Dieses in jeder Hinsicht bodenständige, demgemäß auch leicht und flott lesbare Stück Trivialliteratur belegt, dass nun auch Kurt Palm vom K.u.K.-Bazillus befallen wurde, der unter Österreichs Schriftstellern bereits viel Schaden angerichtet hat. Auch er verfällt im vorliegenden Buch dem Fieberwahn, Kabarett und Krimi unter einen Hut bringen zu wollen. Dabei hätte der Autor nur auf den Theatermann hören müssen, der Palm ja auch ist und folglich sehr gut weiß, dass man nicht befreit lachen und zugleich in nervenzerfetzender Spannung den Atem anhalten kann. Vielleicht wollte er es aber gar nicht so genau wissen und das sympathisierende Augenmerk, das der Erzähler dem örtlichen Metzger im Text widmet, rührt von der inneren Verwandtschaft, dass beide sehr Abgehangenes verwursten. Dem leidenschaftlichen Fischer muss somit attestiert werden, dass er trotz blutrünstiger Jagdgelüste und trotz seines mit drängender Zweideutigkeit mitschreibenden Lendenstückes nicht Fisch und nicht Fleisch erzeugt hat.
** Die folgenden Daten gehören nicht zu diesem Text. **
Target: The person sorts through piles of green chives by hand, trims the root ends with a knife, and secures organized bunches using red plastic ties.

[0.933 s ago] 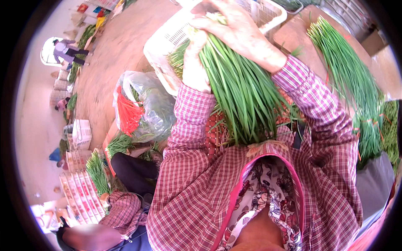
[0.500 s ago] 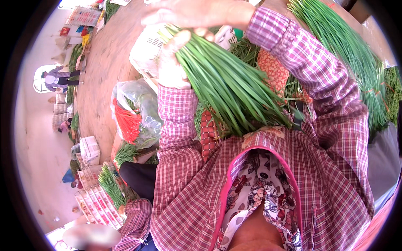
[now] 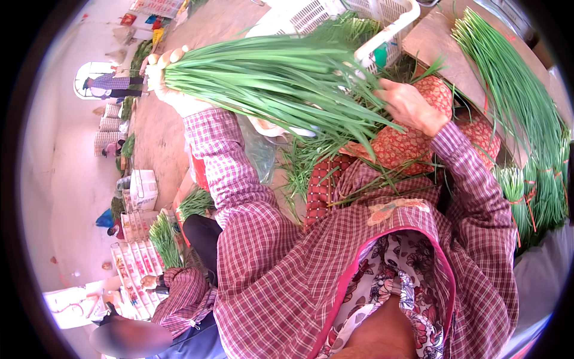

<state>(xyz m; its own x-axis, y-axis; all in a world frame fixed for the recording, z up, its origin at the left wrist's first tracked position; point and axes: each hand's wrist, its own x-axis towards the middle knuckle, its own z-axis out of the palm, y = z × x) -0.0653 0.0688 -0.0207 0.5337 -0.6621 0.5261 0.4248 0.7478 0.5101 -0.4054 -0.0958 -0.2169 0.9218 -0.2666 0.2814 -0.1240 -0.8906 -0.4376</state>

Diese Provinz, in der die Honoratioren Bürgermeister, Postenkommandant, Fleischhacker, Kaufmann, Bestatter (als Pfarrer-Ersatz) patriarchalisch schalten und walten, faulenzen und sich auf Kosten der Allgemeinheit bereichern, scheint einem Bronner-Qualtinger-Sketch der 50er Jahre entstiegen. Mit der Wirklichkeit von heute hat dieses Setting so viel zu tun wie die österreichische Asylpolitik mit der Bergpredigt. Das Interesse am kleinen Mann geht wie bei vielen älteren Linken irgendwann den Bach runter: Mit großem Erzählaufwand wird ein alter Hoteldiener ins Spiel gebracht und unterwegs dann einfach vergessen. Das "Engagement" erkaltet und weicht einer Häme und einem Zynismus, der spätestens in der Szene, in der die entführte Politikerin verstümmelt wird, nicht nur die Geschmacks-Grenze überschreitet.
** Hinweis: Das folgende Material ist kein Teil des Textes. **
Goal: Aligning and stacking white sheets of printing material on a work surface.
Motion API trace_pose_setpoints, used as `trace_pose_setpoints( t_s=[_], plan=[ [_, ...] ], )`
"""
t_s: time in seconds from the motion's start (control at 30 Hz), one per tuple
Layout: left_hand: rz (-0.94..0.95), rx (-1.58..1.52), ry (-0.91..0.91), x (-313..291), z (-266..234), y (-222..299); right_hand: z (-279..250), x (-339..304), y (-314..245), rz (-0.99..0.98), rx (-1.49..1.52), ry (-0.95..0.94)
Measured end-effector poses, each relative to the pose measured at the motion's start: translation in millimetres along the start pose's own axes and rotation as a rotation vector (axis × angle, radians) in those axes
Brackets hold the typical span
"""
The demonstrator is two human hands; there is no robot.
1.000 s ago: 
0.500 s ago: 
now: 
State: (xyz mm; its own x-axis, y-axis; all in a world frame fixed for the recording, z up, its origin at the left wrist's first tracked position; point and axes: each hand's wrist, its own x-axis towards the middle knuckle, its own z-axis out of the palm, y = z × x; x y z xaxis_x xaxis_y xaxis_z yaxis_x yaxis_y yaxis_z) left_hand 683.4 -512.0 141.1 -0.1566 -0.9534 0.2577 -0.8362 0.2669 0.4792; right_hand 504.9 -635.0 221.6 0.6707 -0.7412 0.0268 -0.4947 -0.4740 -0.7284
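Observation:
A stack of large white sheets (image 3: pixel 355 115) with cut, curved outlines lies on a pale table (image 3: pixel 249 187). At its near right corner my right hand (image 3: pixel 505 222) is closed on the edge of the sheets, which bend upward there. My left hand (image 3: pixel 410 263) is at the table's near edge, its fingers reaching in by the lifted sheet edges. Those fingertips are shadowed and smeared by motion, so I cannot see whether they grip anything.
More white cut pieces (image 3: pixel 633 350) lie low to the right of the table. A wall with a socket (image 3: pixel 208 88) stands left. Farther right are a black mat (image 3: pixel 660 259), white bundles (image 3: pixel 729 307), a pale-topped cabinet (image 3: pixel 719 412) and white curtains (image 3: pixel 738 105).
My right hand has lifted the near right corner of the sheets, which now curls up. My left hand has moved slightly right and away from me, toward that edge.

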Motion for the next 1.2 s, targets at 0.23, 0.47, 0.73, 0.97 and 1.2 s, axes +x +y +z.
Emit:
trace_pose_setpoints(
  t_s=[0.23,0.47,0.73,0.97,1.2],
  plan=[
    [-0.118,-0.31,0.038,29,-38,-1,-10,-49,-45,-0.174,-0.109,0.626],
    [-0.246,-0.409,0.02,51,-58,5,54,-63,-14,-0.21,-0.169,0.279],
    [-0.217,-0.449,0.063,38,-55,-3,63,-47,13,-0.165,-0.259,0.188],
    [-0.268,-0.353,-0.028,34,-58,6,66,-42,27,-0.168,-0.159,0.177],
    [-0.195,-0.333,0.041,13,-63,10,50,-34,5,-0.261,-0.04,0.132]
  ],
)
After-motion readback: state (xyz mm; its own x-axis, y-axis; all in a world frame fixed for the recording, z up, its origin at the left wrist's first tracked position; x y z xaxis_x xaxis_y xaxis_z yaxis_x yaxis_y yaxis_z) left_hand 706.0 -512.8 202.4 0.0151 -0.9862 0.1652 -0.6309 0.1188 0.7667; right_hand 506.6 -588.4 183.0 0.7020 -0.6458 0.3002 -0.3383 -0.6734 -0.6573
Selbstverständlich soll Herr Palm ohne Einschränkung und ohne Schere im Kopf alles sagen und schreiben dürfen. Es besteht nicht der geringste Bedarf an Zensur! Aber ein Autor muss sich auch fragen lassen, wie es ihm so gar keine Beschwerden machen kann, eine Romanfigur zu erfinden, die jeder Leser sofort wiedererkennt, um ihr als Vertreterin einer unmenschlichen Asylpolitik unmenschlich Gewalt anzutun. Wobei noch verschärfend hinzukommt, dass an dieser Stelle, die ich hier nicht zitieren will, sprachlich in sehr verlogener Weise abgewiegelt wird, als wäre alles halb so schlimm, wenn es den Feind trifft.
Andererseits soll man auch nicht päpstlicher sein als der Papst (deswegen gibt es für die Kurzweil der Lektüre und für ein paar wirklich witzige Pointen drei Sterne). Die österreichische Innenministerin hat im vergangenen Sommer Kurt Palm zu einer Lesung ins Parlament eingeladen. Sie und der Autor sind Schulkollegen. Lechts oder rinks, tutti fratelli!